Extract text from files
Speed up document ingestion by extracting text from files for processing
With Squid's text extraction feature, you can easily process the contents of files for fast turnaround of information. From compliance documentation to earnings reports to scientific studies, there are many types of documents that need to be reviewed and actions that must be taken based on their contents.
Manual ingestion of this information is time-consuming and error-prone. With Squid, these tasks that previously took days are completed in seconds.
Text extraction requires admin privileges, so it should only be performed in a secure environment with access to your Squid API key like the Squid backend or other server environment.

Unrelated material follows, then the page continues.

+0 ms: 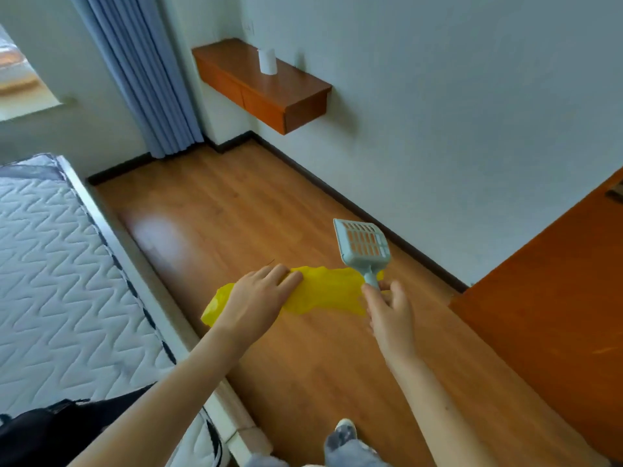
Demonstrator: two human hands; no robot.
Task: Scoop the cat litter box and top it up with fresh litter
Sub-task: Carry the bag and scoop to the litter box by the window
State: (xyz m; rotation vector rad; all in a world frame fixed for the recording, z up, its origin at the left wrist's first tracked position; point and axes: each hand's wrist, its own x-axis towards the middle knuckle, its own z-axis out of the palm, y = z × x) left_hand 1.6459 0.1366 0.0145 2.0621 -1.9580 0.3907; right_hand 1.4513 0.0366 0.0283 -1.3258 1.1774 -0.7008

Create the extraction client
To perform text extraction on a document, first create an extraction client using the extraction()
method:
const extractionClient = this.squid.extraction();
Extract the text
Use the extraction client's extractDataFromDocumentFile
method to extract text from the file. The method takes one of two types: File
or BlobAndFileName
. The extractDataFromDocumentFile
method returns a promise that resolves to an array of pages
. The text of a given page can be accessed using the text
attribute.
The following example shows extracting text using the BlobAndFileName
type:
const data = {
blob: dataBlob,
name: 'myDocument.pdf',
};
const extractedResult =
await extractionClient.extractDataFromDocumentFile(data);
console.log(extractedResult.pages[0].text); // 'Q4 Development Plan...'
Squid's extraction client uses powerful AI handling to extract text from a variety of file contents. Not only does it support reading text files, but it will also extract text from scanned documents, tables, multiple languages, and more.
The extraction client has an additional extractDataFromDocumentUrl
method, which extracts text from a document at a remote URL. Both the extraction methods optionally include an options
parameter that allows you to specify the pageIndexes
of the document to extract, along with some options for image extraction:
const extractedResult = await extractionClient.extractDataFromDocumentUrl(
'www.file-url.com',
{ pageIndexes: [0, 1, 2] }
);
Next steps
Once your text is extracted, you can:
- Parse the text and write to a database using Squid's database connectors.
- Pass text as part of a query to a Squid AI Agent to answer questions or take actions based on the text.